Francisco Garcia v. Texas All Around Drywall, Inc.

CourtCourt of Appeals of Texas
DecidedOctober 31, 2023
Docket07-23-00057-CV
StatusPublished

This text of Francisco Garcia v. Texas All Around Drywall, Inc. (Francisco Garcia v. Texas All Around Drywall, Inc.) is published on Counsel Stack Legal Research, covering Court of Appeals of Texas primary law. Counsel Stack provides free access to over 12 million legal documents including statutes, case law, regulations, and constitutions.

Bluebook
Francisco Garcia v. Texas All Around Drywall, Inc., (Tex. Ct. App. 2023).

Opinion

In The Court of Appeals Seventh District of Texas at Amarillo

No. 07-23-00057-CV

FRANCISCO GARCIA, APPELLANT

V.

TEXAS ALL AROUND DRYWALL, INC., APPELLEE

On Appeal from the 153rd District Court Tarrant County, Texas Trial Court No. 153-320842-20, Honorable Susan H. McCoy, Presiding

October 31, 2023 MEMORANDUM OPINION Before QUINN, C.J., and PARKER and YARBROUGH, JJ.

Before us is Francisco Garcia’s appeal of the trial court’s order granting summary

judgment in favor of appellee, Texas All Around Drywall, Inc. (TAAD), and its order that

Garcia take nothing on all his claims against TAAD. Garcia questions those decisions

through three issues. We will affirm. 1

1 Because this matter was transferred from the Second Court of Appeals, we apply its precedent

when it conflicts with that of the Seventh Court of Appeals. TEX. R. APP. P. 41.3. Background

In February 2018, TAAD signed an agreement with Lennar Homes of Texas Land

and Construction, LTD as a subcontractor to install drywall/sheetrock in certain homes.

In September 2019, TAAD contracted with Juan Rodriguez Arriaga to do the actual

installation. Garcia worked for Arriaga as an installer.

While Garcia was performing his duties on the first floor of a home, sheets of

drywall fell from the second floor and struck him. Someone had rested the material

against a temporary railing, which railing gave way.

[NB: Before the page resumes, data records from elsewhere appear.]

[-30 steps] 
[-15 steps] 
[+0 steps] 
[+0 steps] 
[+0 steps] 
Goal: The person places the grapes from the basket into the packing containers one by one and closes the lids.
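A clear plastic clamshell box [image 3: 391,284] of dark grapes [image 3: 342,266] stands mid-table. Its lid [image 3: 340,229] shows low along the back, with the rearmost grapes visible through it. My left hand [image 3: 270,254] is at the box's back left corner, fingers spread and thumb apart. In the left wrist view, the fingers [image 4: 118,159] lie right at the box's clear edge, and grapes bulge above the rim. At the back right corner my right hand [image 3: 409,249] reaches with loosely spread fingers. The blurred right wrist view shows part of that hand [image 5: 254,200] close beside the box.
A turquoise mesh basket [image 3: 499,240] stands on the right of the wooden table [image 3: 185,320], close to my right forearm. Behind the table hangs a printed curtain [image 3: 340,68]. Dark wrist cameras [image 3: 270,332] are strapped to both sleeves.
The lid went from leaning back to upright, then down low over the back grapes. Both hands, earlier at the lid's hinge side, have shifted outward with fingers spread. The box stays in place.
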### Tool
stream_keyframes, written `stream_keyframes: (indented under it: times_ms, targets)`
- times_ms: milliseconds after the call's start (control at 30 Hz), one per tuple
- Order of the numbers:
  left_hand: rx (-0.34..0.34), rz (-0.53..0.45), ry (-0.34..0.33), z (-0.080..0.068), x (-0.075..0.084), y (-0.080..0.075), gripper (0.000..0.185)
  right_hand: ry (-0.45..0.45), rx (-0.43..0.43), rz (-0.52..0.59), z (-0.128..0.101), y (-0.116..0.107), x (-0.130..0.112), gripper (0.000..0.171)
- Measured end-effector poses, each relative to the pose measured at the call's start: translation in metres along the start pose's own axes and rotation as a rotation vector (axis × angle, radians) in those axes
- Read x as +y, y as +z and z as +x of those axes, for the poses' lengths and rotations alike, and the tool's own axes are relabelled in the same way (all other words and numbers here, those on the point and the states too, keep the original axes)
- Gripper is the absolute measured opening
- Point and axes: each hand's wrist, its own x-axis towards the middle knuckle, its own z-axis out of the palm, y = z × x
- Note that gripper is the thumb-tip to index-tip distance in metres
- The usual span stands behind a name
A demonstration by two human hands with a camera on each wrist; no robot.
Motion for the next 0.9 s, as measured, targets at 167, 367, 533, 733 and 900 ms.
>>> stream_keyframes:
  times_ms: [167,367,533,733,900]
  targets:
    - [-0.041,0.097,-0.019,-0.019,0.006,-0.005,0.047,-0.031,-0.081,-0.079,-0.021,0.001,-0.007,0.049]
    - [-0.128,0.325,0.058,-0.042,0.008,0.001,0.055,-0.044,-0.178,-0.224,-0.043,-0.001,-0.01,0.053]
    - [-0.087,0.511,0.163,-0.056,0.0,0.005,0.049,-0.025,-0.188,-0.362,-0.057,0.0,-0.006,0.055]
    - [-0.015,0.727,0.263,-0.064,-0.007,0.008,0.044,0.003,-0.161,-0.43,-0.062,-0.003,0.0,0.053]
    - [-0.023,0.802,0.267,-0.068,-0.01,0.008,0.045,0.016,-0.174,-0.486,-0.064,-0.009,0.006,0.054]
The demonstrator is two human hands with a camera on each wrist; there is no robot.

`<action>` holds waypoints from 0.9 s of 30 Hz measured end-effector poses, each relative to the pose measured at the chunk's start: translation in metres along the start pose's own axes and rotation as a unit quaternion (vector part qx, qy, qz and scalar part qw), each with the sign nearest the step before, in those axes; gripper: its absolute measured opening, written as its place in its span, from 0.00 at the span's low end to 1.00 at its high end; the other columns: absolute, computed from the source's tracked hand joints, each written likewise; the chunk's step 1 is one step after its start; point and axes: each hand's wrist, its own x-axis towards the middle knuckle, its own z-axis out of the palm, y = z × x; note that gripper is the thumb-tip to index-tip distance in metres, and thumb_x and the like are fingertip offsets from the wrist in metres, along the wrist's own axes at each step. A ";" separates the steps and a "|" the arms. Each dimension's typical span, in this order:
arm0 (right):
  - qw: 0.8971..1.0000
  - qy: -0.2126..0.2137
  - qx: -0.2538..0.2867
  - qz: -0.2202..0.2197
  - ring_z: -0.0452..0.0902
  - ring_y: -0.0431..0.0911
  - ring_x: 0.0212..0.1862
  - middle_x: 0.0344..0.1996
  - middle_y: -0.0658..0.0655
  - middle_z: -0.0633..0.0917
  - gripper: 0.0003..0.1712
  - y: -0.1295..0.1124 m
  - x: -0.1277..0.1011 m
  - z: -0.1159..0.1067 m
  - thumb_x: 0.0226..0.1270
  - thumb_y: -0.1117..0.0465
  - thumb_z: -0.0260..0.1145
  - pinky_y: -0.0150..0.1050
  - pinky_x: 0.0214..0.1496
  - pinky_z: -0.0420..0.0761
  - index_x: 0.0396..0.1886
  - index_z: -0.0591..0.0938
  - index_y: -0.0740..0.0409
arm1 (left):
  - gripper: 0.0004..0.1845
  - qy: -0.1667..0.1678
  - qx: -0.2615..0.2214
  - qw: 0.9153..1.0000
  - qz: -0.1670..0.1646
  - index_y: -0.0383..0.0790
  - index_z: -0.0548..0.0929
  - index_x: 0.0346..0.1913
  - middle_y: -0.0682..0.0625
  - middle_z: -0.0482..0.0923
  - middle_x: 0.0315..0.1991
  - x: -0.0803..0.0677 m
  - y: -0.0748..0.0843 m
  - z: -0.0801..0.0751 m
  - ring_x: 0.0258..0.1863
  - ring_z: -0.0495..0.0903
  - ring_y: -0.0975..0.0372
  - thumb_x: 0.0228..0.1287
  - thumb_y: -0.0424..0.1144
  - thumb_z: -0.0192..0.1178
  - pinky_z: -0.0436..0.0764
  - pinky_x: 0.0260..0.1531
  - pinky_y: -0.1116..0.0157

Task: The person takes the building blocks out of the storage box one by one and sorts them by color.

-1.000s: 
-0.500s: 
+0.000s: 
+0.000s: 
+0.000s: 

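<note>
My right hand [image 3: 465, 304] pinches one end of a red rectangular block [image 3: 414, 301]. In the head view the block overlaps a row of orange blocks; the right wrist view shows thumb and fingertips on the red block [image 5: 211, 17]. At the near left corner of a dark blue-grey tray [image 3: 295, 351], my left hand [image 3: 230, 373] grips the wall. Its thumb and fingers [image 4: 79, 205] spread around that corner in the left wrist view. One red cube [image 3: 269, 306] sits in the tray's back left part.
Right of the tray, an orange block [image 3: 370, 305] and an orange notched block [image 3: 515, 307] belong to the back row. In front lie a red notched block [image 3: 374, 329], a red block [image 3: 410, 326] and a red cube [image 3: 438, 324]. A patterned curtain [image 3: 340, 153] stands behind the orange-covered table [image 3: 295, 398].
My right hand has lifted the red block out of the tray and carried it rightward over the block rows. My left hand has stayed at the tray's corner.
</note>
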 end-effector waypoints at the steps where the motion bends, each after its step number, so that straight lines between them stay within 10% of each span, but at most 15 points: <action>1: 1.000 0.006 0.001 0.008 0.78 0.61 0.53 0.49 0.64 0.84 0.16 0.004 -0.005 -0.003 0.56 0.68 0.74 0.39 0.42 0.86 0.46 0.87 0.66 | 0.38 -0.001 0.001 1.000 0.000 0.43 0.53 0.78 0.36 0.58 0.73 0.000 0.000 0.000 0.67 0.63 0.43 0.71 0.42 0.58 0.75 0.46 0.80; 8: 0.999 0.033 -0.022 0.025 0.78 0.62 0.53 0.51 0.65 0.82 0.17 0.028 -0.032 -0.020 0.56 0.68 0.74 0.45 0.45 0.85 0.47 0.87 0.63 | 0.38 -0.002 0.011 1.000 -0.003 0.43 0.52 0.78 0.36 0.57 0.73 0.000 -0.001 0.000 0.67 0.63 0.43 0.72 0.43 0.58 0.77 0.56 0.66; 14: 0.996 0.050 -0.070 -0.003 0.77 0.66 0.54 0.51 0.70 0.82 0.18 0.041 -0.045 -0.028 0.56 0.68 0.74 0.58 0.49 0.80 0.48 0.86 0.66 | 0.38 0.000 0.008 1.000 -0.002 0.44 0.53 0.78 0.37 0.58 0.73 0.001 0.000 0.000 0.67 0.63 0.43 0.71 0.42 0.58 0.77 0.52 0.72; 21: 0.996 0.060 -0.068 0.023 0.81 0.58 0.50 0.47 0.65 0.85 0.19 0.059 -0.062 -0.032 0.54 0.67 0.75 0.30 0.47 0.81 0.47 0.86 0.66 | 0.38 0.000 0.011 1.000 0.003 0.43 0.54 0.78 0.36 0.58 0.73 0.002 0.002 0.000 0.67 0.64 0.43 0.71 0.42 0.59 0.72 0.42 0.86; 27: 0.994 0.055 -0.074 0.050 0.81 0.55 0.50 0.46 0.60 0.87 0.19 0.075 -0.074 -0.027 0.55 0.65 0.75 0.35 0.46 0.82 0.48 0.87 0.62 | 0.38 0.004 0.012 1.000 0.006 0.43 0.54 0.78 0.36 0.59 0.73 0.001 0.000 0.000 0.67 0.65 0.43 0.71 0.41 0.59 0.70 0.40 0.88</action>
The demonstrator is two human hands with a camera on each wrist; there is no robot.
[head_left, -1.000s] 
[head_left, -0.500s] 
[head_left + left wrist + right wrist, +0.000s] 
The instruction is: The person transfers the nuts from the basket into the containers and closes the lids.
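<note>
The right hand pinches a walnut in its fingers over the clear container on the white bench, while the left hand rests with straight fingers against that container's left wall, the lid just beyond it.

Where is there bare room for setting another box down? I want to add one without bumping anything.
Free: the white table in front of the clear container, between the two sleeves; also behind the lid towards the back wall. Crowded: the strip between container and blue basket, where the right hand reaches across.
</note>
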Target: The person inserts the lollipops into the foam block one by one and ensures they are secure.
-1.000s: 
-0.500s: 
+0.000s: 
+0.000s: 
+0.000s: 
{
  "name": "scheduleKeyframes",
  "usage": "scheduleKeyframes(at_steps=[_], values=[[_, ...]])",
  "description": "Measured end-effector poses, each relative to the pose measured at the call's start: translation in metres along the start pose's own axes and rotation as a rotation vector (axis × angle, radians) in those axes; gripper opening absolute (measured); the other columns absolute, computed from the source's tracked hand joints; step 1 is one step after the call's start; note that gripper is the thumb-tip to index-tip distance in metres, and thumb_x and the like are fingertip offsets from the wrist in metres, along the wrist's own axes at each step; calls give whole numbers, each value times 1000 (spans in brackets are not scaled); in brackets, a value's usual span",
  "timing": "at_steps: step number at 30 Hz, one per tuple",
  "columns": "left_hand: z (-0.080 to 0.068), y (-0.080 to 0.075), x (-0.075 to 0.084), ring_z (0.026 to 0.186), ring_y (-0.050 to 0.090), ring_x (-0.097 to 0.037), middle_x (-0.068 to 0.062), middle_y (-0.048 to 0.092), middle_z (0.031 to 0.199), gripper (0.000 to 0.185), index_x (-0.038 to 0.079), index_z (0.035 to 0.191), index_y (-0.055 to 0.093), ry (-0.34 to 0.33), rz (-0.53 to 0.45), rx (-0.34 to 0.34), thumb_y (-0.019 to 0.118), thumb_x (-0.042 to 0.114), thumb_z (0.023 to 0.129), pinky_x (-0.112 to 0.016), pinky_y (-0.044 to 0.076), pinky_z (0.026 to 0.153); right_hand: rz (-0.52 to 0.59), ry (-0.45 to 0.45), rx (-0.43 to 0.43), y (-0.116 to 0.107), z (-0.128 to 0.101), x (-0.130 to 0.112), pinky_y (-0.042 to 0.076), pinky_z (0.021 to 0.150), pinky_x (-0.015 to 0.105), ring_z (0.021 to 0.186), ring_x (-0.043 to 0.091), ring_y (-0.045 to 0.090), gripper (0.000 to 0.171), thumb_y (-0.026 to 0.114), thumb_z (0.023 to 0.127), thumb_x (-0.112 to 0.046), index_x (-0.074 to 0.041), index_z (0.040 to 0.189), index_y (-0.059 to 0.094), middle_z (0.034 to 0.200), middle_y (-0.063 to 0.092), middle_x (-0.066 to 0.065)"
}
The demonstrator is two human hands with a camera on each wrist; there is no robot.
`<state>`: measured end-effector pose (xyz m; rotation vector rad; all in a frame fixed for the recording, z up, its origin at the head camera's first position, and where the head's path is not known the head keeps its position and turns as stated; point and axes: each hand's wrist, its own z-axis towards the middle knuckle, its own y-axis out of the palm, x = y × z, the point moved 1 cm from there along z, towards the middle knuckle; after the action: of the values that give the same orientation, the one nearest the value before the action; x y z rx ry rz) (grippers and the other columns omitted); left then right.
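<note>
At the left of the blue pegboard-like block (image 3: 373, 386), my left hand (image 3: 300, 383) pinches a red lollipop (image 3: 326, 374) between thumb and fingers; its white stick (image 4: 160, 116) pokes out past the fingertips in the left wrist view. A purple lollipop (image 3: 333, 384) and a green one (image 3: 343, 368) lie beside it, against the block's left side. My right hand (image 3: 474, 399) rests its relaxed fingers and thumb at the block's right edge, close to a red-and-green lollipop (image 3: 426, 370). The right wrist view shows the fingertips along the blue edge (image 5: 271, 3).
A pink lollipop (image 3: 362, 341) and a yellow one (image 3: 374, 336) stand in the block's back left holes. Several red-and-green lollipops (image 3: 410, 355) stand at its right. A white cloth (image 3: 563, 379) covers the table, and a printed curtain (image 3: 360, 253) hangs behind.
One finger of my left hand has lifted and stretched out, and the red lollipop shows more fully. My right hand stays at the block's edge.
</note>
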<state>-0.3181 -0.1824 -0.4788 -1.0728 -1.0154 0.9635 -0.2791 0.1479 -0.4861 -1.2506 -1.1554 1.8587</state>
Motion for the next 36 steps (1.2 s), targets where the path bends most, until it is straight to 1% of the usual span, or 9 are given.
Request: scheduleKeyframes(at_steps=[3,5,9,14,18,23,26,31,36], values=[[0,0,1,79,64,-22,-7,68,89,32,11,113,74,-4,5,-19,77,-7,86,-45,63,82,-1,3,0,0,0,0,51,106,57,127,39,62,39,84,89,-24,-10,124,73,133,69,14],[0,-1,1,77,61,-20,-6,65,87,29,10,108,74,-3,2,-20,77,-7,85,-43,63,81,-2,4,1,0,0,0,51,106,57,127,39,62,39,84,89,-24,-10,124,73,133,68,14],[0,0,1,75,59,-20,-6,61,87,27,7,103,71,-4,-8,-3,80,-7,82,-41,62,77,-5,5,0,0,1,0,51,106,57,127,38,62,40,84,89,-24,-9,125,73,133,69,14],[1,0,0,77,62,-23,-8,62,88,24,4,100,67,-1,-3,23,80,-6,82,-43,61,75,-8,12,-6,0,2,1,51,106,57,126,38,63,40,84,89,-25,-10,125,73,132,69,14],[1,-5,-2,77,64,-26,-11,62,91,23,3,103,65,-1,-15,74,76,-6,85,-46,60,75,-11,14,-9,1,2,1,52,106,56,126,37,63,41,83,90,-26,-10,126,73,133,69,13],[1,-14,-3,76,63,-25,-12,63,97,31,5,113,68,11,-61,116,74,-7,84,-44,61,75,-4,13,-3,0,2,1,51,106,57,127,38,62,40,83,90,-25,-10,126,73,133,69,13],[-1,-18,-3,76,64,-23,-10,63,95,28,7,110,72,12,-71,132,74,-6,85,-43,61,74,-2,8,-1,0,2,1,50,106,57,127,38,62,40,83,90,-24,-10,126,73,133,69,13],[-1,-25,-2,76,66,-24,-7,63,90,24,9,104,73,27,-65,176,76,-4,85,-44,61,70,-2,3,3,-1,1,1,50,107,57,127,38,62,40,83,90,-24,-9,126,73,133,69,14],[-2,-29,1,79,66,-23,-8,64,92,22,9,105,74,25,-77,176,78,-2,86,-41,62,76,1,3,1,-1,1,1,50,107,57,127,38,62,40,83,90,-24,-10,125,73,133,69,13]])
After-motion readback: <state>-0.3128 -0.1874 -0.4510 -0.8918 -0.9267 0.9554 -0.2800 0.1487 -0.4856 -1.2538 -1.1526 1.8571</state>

Garcia sued TAAD, arguing it was responsible for his injuries. TAAD moved for

both a traditional and no-evidence summary judgment, asserting it owed no duty to

Garcia. After consideration of the motion, responses, and summary judgment evidence,

the trial court granted it.

Applicable Law

The summary judgment standard and scope of review for both a traditional and

no-evidence motion are well-established and described in McNally v. McNally, No. 02-18-

00142-CV, 2020 Tex. App. LEXIS 7211, at *8-9 (Tex. App.—Fort Worth Sept. 3, 2020,

pet. denied) (mem. op.). We apply them here. The same is true regarding the elements

of claims sounding in negligence and premises liability. See Little v. Delta Steel, Inc., 409

S.W.3d 704, 717 (Tex. App.—Fort Worth July 11, 2013, no pet.) (specifying the elements

of negligence); Hill v. Fitness Int’l, LLC, No. 02-22-00142-CV, 2023 Tex. App. LEXIS

1906, at *17 (Tex. App.—Fort Worth Mar. 23, 2023, no pet.) (mem. op.) (specifying the

elements of premises liability).

2 Issue One—Negligence

Garcia alleged TAAD was liable for his injuries under several theories, including

common-law negligence and premises liability. 2 Central to each claim was the allegation

that TAAD owed a duty to him and the summary judgment evidence established that.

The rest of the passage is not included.